EXERCISE REQUIREMENTS — Keep to one stretch of the data below, the lines from the one with "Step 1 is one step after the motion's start" up to and including the one with "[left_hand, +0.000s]", and return that stretch exactly.

INFORMATION SUPPLIED —

..............................

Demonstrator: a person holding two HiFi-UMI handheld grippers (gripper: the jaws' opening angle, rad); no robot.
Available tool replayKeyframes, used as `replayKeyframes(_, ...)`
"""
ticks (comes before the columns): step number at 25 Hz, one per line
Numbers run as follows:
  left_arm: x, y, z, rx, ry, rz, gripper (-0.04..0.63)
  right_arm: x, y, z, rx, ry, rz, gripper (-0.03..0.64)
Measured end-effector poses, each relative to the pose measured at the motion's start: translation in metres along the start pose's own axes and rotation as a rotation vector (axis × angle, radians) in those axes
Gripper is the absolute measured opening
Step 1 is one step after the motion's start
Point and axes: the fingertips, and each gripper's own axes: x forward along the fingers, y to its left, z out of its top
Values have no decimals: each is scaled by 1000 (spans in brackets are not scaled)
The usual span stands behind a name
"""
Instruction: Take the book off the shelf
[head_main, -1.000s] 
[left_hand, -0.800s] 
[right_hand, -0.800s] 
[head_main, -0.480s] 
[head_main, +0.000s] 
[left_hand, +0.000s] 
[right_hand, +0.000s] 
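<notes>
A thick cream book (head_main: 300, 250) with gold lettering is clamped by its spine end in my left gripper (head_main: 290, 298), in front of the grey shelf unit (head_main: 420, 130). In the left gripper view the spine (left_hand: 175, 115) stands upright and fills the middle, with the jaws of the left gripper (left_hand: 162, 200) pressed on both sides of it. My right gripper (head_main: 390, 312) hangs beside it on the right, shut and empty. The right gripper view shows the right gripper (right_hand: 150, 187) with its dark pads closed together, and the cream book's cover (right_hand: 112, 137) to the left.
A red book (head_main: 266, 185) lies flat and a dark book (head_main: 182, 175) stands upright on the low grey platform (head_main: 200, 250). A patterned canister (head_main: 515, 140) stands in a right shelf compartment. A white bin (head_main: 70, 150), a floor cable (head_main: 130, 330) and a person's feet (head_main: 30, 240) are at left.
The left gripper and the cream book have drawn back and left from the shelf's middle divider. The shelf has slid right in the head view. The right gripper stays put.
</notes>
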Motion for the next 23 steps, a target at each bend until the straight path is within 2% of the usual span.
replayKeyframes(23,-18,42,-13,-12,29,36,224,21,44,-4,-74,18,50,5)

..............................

RESULT FOR THIS TASK —
Step 1 is one step after the motion's start
Point and axes: the fingertips, and each gripper's own axes: x forward along the fingers, y to its left, z out of its top
Values have no decimals: each is scaled by 1000 (spans in brackets are not scaled)
The usual span stands behind a name
"""
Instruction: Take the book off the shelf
[head_main, -1.000s] 
[left_hand, -0.800s] 
[right_hand, -0.800s] 
[head_main, -0.480s] 
[head_main, +0.000s] 
[left_hand, +0.000s] 

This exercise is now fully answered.